Why it matters: Natural gas, which is becoming the world’s dominant energy, emits half as much carbon dioxide as coal. That’s why it’s emerging as a good-enough-for-now solution to climate change. But since it’s a fossil fuel, it still produces heat-trapping emissions.

The big picture: Natural gas was the fastest-growing energy source last year —accounting for 45% of all such growth — with most regions and many industries turning to the fuel as a cleaner alternative to coal and oil, according to anInternational Energy Agency report released Friday. It’s set to keep growing in the coming years.

The intrigue: Environmentalists and some politicians are increasingly opposed to natural gas because they worry it’s locking in far too much global warming. Looking purely at the math and science of climate change, they’re right.

  • Ramping up natural gas would make it impossible to cut emissions to a level scientists say would avert the worst impacts of a warmer world. That assumes there won’t be a massive buildout of emissions-capturing technology, which is still in its infancy and expensive.

But, but, but: Science and math don’t operate in a vacuum. And the reality is, natural gas is providing a cheap, plentiful, cleaner-burning option for countries to get off the world’s dirtiest — and historically dominant — power source: coal.

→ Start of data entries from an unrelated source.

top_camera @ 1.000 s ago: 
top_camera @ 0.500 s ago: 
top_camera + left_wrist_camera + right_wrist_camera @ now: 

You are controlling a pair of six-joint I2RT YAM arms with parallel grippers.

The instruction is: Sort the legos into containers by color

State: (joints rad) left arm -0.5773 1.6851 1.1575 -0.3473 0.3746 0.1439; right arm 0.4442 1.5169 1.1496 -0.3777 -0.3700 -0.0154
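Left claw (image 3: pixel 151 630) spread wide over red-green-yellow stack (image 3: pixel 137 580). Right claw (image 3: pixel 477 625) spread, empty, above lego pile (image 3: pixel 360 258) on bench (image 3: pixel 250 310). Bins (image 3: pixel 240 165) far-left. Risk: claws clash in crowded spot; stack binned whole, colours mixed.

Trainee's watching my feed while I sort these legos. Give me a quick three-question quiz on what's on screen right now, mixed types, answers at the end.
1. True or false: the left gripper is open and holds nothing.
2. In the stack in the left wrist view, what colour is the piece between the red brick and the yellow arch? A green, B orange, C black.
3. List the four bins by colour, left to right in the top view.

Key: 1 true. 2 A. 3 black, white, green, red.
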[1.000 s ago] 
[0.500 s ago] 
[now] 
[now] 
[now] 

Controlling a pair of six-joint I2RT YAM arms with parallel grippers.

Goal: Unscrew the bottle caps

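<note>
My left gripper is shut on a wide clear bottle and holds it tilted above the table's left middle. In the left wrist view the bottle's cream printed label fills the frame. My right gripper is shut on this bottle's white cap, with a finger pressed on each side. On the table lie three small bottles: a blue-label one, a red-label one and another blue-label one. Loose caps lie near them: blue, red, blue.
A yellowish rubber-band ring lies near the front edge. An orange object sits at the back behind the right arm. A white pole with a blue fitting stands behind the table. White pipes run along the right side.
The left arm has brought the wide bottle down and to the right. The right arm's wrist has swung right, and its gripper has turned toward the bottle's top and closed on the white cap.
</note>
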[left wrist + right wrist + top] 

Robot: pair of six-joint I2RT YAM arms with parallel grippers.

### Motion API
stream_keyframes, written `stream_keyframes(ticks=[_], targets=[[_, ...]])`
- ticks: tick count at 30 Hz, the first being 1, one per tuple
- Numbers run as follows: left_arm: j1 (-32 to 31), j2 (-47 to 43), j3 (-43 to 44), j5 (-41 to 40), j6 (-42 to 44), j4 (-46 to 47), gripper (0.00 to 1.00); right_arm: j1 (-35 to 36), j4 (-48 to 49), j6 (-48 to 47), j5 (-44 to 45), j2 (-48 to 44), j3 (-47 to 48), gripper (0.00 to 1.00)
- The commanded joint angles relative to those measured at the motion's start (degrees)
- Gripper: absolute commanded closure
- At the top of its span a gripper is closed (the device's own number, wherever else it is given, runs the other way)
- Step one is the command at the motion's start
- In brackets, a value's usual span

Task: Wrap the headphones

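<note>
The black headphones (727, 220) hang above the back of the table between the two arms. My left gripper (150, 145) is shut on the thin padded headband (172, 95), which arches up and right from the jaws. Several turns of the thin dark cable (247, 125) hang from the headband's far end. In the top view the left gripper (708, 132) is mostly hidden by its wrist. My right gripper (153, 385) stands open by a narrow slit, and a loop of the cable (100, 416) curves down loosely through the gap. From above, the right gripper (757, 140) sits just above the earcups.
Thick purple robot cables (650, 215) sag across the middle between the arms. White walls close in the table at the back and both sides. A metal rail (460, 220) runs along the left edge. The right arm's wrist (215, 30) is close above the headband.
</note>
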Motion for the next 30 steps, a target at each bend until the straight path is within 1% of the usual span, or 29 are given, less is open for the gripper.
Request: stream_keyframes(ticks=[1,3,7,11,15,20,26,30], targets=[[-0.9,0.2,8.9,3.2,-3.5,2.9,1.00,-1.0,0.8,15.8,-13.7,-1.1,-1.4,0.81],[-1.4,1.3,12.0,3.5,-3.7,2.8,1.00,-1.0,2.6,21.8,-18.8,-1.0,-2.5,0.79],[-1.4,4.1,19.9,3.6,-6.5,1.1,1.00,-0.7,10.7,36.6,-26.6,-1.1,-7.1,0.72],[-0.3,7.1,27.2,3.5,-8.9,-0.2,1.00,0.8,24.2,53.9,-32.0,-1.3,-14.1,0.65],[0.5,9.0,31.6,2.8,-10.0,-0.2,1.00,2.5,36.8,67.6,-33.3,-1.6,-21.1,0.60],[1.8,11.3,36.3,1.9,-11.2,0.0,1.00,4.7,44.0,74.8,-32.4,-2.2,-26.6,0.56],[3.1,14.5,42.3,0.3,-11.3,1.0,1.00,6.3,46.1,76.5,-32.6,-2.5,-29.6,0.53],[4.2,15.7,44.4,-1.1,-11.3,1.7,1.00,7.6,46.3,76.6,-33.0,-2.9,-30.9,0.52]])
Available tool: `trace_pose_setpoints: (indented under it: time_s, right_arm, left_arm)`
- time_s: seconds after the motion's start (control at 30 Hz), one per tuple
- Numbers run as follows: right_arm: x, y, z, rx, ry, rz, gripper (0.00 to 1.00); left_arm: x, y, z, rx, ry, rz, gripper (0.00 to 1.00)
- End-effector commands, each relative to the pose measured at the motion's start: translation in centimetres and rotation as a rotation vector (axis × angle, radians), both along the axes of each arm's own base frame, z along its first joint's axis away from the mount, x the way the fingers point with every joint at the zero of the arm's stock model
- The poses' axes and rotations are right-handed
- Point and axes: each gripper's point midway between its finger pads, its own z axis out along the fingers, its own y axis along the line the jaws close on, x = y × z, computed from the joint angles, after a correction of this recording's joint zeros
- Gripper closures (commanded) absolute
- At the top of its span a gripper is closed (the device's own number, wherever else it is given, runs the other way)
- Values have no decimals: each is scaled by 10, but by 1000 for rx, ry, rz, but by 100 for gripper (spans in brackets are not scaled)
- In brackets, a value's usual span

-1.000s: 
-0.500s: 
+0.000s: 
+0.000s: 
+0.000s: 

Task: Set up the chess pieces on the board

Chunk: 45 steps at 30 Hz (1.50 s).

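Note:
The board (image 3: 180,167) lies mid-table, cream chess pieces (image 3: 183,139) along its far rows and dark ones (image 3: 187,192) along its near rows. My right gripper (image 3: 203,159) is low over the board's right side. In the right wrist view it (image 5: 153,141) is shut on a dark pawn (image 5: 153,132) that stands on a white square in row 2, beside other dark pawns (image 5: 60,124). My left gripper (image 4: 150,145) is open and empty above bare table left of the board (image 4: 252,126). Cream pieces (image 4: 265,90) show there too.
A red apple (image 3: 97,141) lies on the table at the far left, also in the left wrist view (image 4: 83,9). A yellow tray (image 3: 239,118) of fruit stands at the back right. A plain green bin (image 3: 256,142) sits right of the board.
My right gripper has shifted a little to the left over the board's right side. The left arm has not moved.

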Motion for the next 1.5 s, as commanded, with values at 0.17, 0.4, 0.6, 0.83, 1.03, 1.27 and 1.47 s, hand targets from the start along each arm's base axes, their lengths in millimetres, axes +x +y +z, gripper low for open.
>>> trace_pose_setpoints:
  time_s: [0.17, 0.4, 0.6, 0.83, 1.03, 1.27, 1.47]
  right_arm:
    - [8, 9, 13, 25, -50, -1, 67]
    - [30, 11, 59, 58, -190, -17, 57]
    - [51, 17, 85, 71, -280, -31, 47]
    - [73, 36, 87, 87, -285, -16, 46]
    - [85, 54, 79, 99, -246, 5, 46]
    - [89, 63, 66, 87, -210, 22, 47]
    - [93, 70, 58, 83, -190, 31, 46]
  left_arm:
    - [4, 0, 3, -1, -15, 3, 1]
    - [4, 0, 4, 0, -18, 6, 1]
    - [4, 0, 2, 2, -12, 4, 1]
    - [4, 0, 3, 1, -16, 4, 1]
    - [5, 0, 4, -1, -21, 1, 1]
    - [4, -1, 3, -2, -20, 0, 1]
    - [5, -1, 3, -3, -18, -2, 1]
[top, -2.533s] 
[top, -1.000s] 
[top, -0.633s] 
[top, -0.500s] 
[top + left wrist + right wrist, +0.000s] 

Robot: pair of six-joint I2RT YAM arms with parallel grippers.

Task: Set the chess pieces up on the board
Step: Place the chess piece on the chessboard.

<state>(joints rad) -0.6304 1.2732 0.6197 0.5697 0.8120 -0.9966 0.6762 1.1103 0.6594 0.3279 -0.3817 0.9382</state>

  • Natural gas emits very little particulate pollution, which is a big draw for developing nations whose populations are choking on smog from coal and oil.
  • To think countries wouldn’t make this transition because of what the science says reflects a lack of appreciation for how the real world embraces science: imperfectly and unevenly.

Let’s go back to that personal analogy I opened with:

  • Doctors say we should eat several servings of vegetables daily and exercise at least 30 minutes a day. Yet most of us fail to live up to those recommendations for numerous reasons: We’re unmotivated, busy, can’t afford healthy food, really like unhealthy foods, etc.
  • While we don’t do perfectly what the doctor recommends, most of us also at least try to fit in exercise and opt for the salad over the fries because we want to prevent health conditions today and as we age.

Similarly, it’d be ideal if we could immediately begin rapidly transitioning to using only zero-emitting energy resources to avert the worst impacts of a warmer world today and into the future because that’s what the science recommends.

  • But we’re not doing that for a whole host of reasons, including: Natural gas is plentifully available, often times the cheapest electricity option and a source for things not easily created with renewables (like chemicals). Political influence and jobs from these industries are other big factors.
  • To be clear, variable wind and solar costs are plummeting, and they’re booming alongside natural gas around the world. In some places they’re even cheaper.
  • But zero-emitting options like batteries to back them up when needed aren’t similarly cheap yet. Natural gas offers cleaner-burning backup compared to coal.

Where it stands: Natural gas has been and is projected to be a big driver of emission reductions around the world, even accounting for uncertainty around methane emissions, per the IEA. Methane is the primary component of gas, but also a greenhouse gas whose impact on warming the planet is far greater on a shorter time frame than CO2.

  • In developed countries, like the United States and the United Kingdom, natural gas displacing coal is a big reason emissions in these countries have dropped. Other drivers include renewable energy, stagnant power demand and energy efficiency.
  • In some rapidly growing regions of the world like Southeast Asia, electricity demand is so great that nearly all energy sources, but especially natural gas and renewables, are likely to be needed for decades.
  • Europe is increasingly importing American liquefied natural gas, even as the fuel’s long-term future there is limited by competition from renewables, per the IEA report.

“Gas of course has a much lower carbon content than any other fossil fuel. Therefore, we think gas is very important as an intermediate balancing fuel,” Maroš Šefčovič, European Commission vice president, said in an interview in May.

  • Longer term, he said, natural-gas infrastructure should eventually be repurposed for zero-emitting sources, such as hydrogen from renewable energy.

What we’re watching: Whether technology and policy will develop in a way that helps or hinders natural gas. For the next decade or two, the fuel is poised to be the dominant energy source — even with moderate prices on carbon dioxide emissions, because that actually hastens the shift away from coal to gas.

The bottom line: Whether gas remains king depends on how aggressively world leaders act on climate change.